** Opening GIVEN MATERIAL block **

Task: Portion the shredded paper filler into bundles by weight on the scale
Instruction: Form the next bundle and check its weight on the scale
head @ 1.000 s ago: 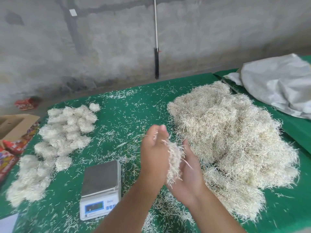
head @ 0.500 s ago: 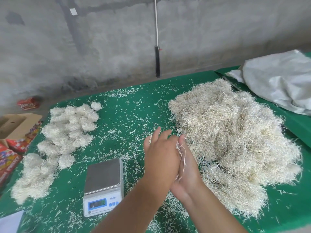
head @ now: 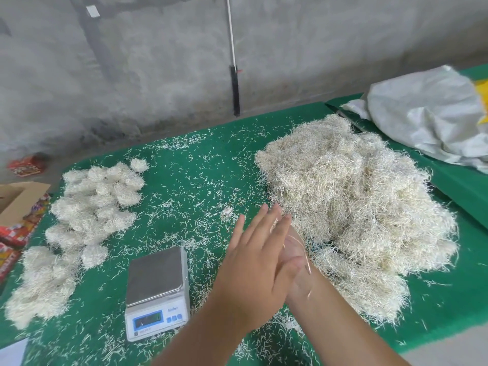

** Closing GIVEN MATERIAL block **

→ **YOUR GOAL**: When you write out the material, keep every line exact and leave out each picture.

→ **RESPONSE TO THIS EXERCISE**:
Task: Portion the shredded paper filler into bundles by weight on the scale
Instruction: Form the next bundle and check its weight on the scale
head @ 1.000 s ago: 
head @ 0.500 s ago: 
head @ now: 

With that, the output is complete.